Extemporaneous musings, occasionally poetic, about life in its richly varied dimensions, especially as relates to history, theology, law, literature, science, by one who is an attorney, ordained minister, historian, writer, and African American.
Monday, January 21, 2019
KING QUIET ON CIVIL WAR?
The Martin Luther King, Jr. Center in Atlanta, Georgia, states the following words on its website:
"During the less than 13 years of Dr. Martin Luther King, Jr.’s leadership of the modern American Civil Rights Movement, from December, 1955 until April 4, 1968, African Americans achieved more genuine progress toward racial equality in America than the previous 350 years had produced."
To say that this encomium greatly exaggerates is no more than true.
During this 350 years referenced, there was the galvanic Civil War, 1861-1865, in which millions of former black slaves fought for, secured, reinforced their own freedom, whether by "contraband" attachments, or by military enlistment. They fought for freedom by military, not rhetorical, not nonviolent, force of arms: bullets, bombs, bayonets, blood, death, disease. Not only did the sable soldiers and sailors secure their own freedom, and that of the slaves (and free blacks), they saved the nation itself from dissolution, after January 1, 1863, when President Abraham Lincoln finally, reluctantly released the epochal "Emancipation Proclamation."
This executive order document was issued out of a very grave "military necessity," it stated, he admitted.
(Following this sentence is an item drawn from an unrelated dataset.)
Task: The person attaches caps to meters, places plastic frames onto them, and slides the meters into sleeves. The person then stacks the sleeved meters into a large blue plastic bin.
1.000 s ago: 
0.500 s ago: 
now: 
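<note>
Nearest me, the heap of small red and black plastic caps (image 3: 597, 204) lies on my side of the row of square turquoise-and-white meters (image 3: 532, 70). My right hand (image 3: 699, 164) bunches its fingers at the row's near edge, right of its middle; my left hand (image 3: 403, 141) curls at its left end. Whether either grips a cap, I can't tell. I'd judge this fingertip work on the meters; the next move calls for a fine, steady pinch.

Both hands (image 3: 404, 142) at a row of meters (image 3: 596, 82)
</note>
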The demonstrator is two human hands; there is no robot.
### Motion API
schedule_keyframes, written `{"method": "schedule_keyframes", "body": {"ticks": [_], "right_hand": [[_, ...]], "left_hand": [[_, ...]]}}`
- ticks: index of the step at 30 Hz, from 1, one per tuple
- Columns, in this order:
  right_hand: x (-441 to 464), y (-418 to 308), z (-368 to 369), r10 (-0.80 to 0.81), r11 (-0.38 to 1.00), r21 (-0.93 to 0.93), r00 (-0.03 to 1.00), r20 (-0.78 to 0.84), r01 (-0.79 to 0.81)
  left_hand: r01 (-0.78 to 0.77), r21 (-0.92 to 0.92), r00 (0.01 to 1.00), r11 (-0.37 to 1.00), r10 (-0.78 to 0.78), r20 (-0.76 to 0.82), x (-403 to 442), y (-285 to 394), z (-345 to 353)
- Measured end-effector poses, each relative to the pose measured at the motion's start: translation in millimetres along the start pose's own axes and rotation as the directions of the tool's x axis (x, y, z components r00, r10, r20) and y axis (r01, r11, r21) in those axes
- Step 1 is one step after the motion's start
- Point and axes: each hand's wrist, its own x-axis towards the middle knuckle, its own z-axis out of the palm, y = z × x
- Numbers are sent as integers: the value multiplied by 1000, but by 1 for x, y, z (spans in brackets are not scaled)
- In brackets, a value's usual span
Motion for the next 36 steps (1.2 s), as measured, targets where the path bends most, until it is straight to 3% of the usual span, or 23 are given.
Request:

The document ensnared 200,000 black men as Union soldiers and sailors, the very same men that Lincoln had earlier denied entry into the "white man's war," as the conflict was originally known its first two years . So, rather than see the nation divided into two slave and free nations, Lincoln freed certain slaves in parts of all or certain states that then officially had compromised the Confederate States of America (CSA), but not slaves in border states: Missouri, Kentucky, Maryland, Delaware.
Still, I find it strange that the Civil War is not acknowledged on the King Center's website. Does any war's violence undercut Dr. King's philosophy of nonviolence? Was that the fear? that any reference to it might incentivize black militants?
I looked on the website, because I could not find a quote, statement , any reference by Dr. King, a native of Georgia, to "Freedom War," as the slaves referred to the Civil War.
But Dr. King's tapes have been turning up over the years since his apotheosis in 1968, in Memphis, so, our great leader, the Rev . Dr. Martin Luther King surely said a word or two about the greatest actual event of liberation in African American history before him, and including him, war's beneficiary!